The Veterans Affairs Fiduciary Bond (aka Bond of Legal Custodian Veterans Administration or VA Custodian Bond) is a type of corporate surety bond required by the Veteran’s Administration (VBA or VA) to protect against misuse of funds by the federal fiduciary serving as legal custodian. This individual or legal entity acts as a payee on behalf of a VA benefit entitled incompetent beneficiary.
Veterans Affairs Fiduciary Corporate Surety Bond Requirements
A corporate surety bond (Veterans Affairs Fiduciary Bond) provides secure protection of the beneficiary’s assets and funds. As long as you are the fiduciary and continue to pay the bond premiums, the beneficiary’s funds are protected up to the face value. Fiduciaries are authorized to deduct the cost of a surety bond from the beneficiary’s VA funds and VA personnel will periodically contact the bonding company to ensure the surety bond is in effect and the information is current.
VBA policy requires that every individual court appointed fiduciary furnish the surety bond in a coverage amount adequate to protect the existing VA estate as well as anticipated VA income for the proceeding accounting period.
The surety bond will be made payable to: The Secretary of Veterans Affairs for the use and benefit of (Beneficiary’s Name) and include the following information: amount of the bond; names of the fiduciary and beneficiary; name of the surety bond company; and Affirmation from the surety bond company that they will pay the bond.
The general rule about obtaining a corporate surety bond does not apply to the following fiduciaries: Spouses, fiduciaries also appointed by a court, fiduciaries that are trust companies or a banks with trust powers organized under the laws of the U.S. or a state, fiduciaries in Puerto Rico, Guam, or any other U.S. territory, or in the Republic of the Philippines, which precludes bonding and has a restricted withdrawal agreement in lieu of a corporate surety bond.
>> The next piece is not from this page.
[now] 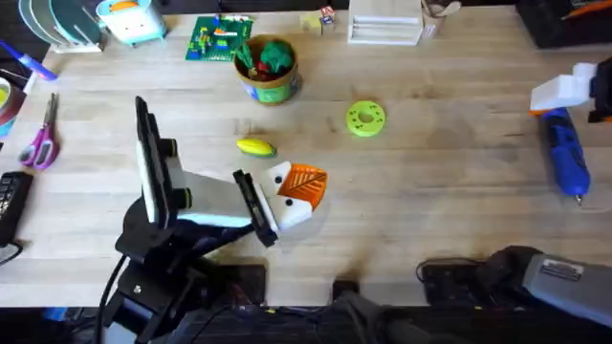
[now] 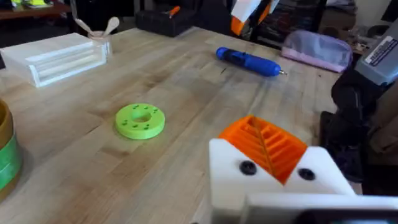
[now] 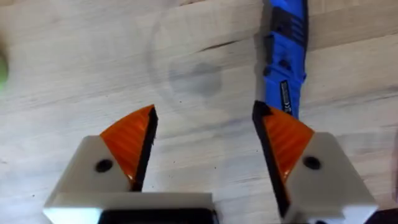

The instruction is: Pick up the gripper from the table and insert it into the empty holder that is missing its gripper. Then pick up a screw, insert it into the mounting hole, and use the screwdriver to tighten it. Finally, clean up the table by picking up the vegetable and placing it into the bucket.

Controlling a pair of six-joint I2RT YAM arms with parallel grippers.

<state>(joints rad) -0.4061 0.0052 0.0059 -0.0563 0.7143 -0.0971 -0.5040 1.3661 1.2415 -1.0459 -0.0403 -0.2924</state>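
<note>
My left gripper (image 1: 304, 187) hovers low over the table's middle, shut, its orange ribbed pads (image 2: 264, 144) pressed together between white blocks. Just behind it and to its left lies the yellow vegetable (image 1: 255, 147) with a green end. The bucket (image 1: 269, 84) stands farther back with green and red toy pieces inside. At the far right my right gripper (image 1: 566, 96) is open, and beneath it lies the blue screwdriver (image 1: 566, 158) (image 3: 286, 56), beside the right fingertip. The screwdriver (image 2: 249, 61) also lies across the table in the left wrist view. The loose gripper, the empty holder and the screw are out of view.
A lime-green disc (image 1: 364, 118) (image 2: 140, 120) lies right of the bucket. Purple scissors (image 1: 40, 143) and a black device (image 1: 10, 203) sit at the left edge. A green brick plate (image 1: 220, 38) and a clear box (image 1: 385, 24) (image 2: 65, 58) line the back.
</note>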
General Information about the Department of Veterans Affairs (VA) Fiduciary Program
The purpose of the Department of Veterans Affairs (VA) fiduciary program is to ensure VA benefit payments made to a fiduciary on behalf of a beneficiary are used for the well-being of the beneficiary and the beneficiary’s dependents. The VA mission is to protect Veterans and beneficiaries who are unable to manage their own financial affairs. See the VA Fiduciary Guide for more information.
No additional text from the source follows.